- _Task prompt_
Reproduce word for word the lines between those holding "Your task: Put" and "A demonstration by", inclusive, and nothing else from the data below.

── Data excerpts ──

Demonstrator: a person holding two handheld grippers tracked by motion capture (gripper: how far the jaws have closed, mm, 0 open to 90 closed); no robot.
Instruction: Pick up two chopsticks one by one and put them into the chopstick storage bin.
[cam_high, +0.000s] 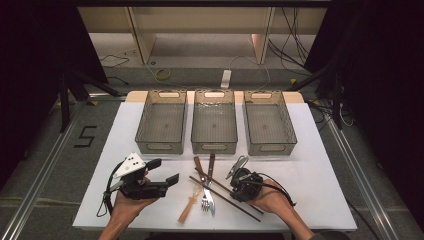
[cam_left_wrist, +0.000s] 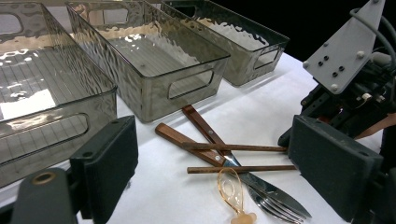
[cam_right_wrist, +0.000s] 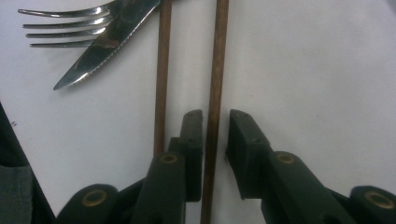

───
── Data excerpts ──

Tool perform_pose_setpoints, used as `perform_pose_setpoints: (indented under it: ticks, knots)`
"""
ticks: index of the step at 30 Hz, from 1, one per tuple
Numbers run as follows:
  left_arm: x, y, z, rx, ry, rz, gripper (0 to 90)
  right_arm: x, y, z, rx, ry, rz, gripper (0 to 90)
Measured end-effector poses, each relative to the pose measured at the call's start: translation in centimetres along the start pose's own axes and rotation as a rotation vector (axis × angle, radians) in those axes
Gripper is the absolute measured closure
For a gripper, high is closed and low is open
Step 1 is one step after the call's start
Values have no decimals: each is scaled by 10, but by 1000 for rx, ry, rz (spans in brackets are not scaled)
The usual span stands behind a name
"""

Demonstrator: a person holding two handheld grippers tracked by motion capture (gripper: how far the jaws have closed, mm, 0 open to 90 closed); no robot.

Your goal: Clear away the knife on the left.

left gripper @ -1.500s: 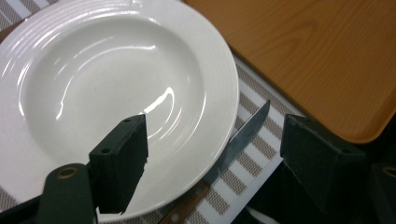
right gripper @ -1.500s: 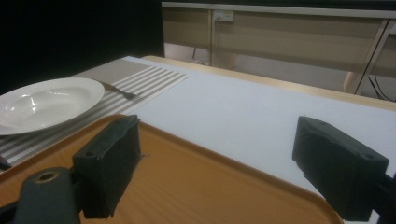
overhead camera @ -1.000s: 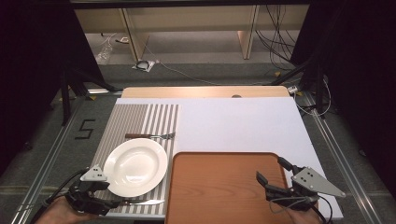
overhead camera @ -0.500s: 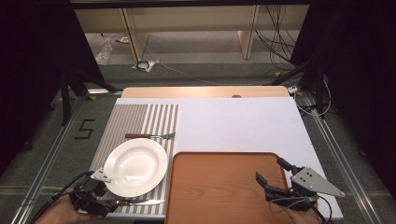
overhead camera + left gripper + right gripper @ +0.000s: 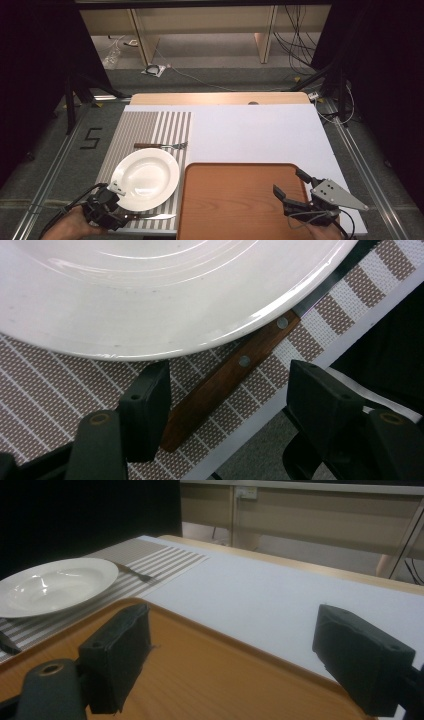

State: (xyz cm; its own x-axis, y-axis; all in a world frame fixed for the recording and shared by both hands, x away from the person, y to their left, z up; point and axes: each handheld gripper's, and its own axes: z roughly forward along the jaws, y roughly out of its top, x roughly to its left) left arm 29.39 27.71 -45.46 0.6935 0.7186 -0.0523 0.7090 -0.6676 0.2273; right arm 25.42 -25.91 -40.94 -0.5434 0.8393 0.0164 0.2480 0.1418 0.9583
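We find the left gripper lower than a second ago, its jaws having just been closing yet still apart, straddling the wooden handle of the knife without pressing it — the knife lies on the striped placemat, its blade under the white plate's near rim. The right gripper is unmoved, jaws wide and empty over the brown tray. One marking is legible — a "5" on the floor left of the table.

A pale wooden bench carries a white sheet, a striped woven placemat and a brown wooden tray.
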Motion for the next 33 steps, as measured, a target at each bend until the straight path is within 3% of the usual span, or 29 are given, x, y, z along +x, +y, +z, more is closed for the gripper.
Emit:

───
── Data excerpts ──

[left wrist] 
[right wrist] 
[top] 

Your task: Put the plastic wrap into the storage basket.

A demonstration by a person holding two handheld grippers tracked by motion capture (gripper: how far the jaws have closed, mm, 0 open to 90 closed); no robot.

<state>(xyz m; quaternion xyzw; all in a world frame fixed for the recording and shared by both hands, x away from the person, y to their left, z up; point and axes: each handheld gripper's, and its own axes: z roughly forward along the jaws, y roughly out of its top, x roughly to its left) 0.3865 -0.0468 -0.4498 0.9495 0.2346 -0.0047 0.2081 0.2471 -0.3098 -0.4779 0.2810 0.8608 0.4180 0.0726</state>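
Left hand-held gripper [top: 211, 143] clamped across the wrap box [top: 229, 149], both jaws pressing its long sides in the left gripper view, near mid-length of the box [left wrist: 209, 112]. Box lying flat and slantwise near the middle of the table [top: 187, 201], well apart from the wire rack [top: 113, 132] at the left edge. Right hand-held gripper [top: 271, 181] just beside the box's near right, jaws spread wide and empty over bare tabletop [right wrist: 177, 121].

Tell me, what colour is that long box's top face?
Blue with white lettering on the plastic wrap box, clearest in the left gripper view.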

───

- _Solved exercise_
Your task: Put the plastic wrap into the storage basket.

A demonstration by a person holding two handheld grippers tracked by motion capture (gripper: how far the jaws have closed, mm, 0 open to 90 closed); no robot.

No more is needed for this answer.